- _EXERCISE GOAL_
Only the lines that hold "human" should be in the answer, each copied from the data below.

- _INPUT DATA_
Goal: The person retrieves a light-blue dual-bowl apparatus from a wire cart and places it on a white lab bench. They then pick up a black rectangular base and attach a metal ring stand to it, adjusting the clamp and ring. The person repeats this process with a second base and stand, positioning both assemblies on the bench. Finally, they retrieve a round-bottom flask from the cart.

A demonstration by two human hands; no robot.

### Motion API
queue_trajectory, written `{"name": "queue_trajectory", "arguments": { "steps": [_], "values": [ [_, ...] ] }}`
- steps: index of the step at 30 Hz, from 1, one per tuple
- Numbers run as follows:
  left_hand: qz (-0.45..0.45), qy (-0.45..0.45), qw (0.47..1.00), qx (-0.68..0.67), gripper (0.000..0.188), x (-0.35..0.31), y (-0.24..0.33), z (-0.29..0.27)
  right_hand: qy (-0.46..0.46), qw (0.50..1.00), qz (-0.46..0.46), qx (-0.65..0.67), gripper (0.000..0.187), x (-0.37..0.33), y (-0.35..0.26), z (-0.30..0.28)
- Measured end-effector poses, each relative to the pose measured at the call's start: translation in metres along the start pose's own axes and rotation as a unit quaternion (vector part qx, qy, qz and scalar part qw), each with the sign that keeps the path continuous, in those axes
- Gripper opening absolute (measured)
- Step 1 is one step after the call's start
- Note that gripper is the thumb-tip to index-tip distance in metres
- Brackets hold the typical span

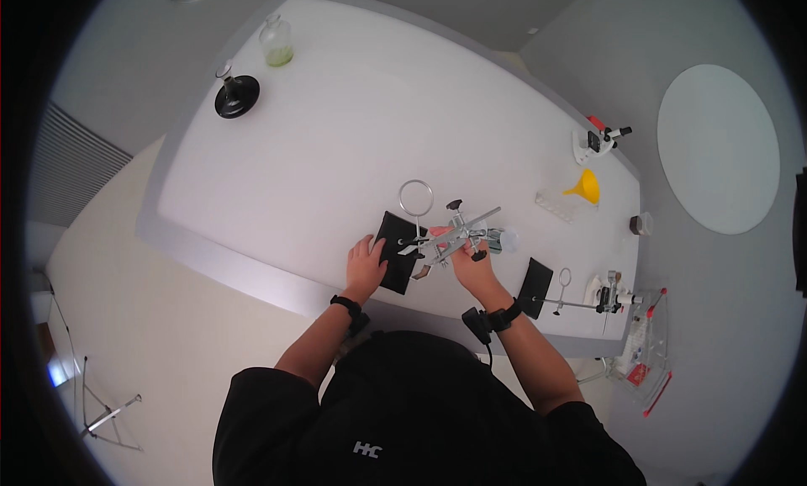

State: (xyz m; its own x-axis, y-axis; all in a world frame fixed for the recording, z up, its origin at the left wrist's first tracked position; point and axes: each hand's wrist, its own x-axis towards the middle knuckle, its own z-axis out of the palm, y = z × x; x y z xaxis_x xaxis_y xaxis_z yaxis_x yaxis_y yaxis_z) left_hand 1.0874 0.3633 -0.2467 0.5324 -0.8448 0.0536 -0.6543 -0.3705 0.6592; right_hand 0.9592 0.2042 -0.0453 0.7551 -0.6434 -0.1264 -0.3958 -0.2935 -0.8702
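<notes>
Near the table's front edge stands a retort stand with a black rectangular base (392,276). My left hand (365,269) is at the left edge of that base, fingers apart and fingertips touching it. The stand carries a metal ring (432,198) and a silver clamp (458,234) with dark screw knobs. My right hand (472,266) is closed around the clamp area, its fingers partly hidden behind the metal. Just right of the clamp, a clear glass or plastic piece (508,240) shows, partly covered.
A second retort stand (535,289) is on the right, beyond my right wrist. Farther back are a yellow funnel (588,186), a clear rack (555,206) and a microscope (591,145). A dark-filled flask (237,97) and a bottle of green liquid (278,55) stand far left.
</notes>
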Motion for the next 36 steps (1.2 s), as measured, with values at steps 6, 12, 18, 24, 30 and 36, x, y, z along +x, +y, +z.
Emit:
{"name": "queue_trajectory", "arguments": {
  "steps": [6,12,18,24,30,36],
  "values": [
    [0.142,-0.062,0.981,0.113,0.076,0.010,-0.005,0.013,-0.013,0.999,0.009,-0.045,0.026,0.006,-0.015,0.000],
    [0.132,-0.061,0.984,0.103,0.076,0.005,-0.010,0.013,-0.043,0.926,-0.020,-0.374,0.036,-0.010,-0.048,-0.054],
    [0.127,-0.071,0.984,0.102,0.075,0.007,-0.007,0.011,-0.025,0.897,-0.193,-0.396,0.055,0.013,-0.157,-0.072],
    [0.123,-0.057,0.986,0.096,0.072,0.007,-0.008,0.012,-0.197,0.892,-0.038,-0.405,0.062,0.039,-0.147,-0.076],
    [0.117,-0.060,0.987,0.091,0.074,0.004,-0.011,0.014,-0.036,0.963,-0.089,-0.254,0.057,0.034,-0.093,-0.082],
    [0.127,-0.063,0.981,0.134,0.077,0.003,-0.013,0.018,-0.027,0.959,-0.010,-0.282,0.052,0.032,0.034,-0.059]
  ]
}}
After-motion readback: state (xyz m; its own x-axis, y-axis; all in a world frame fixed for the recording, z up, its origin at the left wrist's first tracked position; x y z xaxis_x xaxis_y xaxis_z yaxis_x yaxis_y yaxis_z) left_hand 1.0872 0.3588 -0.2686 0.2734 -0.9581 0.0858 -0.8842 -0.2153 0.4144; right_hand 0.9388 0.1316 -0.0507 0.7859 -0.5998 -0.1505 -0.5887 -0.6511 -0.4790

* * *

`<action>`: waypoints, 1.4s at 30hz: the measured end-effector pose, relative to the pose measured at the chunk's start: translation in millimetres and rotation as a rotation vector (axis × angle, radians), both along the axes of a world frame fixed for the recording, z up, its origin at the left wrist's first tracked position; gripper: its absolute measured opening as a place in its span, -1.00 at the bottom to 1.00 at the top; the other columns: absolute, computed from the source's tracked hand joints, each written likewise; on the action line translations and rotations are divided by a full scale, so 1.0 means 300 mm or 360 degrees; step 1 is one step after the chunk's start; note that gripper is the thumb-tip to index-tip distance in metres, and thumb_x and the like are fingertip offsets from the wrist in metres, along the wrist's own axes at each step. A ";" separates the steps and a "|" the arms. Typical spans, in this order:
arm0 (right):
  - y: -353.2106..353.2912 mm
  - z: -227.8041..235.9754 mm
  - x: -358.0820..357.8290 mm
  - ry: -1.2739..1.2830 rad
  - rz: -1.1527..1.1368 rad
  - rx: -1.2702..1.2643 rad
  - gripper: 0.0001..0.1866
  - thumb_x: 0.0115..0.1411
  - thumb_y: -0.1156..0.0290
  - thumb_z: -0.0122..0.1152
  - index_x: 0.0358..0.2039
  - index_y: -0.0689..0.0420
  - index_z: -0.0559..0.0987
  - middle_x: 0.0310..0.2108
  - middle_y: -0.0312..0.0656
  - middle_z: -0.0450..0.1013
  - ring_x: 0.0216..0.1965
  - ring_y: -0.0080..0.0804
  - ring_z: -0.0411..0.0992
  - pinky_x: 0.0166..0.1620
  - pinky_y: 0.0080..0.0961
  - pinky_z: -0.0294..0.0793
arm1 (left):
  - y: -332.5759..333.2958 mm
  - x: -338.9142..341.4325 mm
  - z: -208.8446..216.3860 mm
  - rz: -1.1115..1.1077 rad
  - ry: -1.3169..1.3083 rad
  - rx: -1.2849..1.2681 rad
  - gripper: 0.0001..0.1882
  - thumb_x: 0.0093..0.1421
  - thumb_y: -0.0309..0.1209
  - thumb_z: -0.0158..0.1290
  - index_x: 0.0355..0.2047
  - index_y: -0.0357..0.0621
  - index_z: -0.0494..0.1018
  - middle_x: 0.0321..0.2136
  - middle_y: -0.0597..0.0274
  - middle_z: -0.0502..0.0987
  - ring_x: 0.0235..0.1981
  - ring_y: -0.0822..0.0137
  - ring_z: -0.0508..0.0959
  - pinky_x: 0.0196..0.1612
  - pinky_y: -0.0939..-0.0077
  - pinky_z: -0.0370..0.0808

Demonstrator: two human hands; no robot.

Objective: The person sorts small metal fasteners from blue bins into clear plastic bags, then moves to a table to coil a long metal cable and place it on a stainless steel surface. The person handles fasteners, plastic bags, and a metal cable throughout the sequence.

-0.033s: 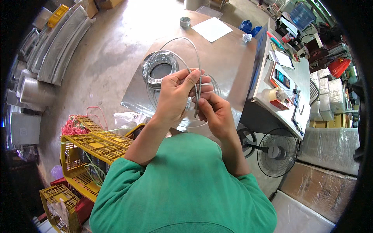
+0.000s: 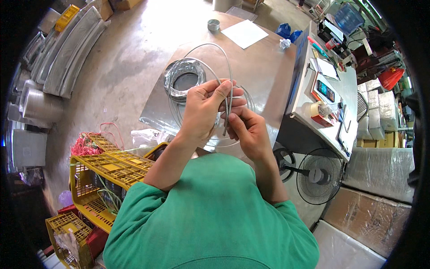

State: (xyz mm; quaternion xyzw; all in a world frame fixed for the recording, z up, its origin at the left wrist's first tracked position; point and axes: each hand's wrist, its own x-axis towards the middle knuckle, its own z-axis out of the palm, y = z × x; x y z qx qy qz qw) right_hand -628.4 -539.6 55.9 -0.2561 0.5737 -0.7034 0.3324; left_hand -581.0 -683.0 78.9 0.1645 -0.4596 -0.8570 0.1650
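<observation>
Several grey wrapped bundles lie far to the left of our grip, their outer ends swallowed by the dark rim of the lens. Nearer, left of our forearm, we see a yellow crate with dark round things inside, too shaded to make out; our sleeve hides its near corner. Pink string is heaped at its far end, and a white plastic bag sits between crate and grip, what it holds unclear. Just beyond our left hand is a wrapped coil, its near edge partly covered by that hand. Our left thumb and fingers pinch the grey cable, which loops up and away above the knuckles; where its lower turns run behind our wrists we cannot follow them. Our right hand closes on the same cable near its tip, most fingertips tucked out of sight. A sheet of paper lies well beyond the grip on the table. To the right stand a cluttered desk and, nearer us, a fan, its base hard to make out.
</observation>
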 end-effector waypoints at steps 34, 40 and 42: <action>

- _SOLUTION TO THE EXERCISE_
A demonstration by two human hands; no robot.
Demonstrator: two human hands; no robot.

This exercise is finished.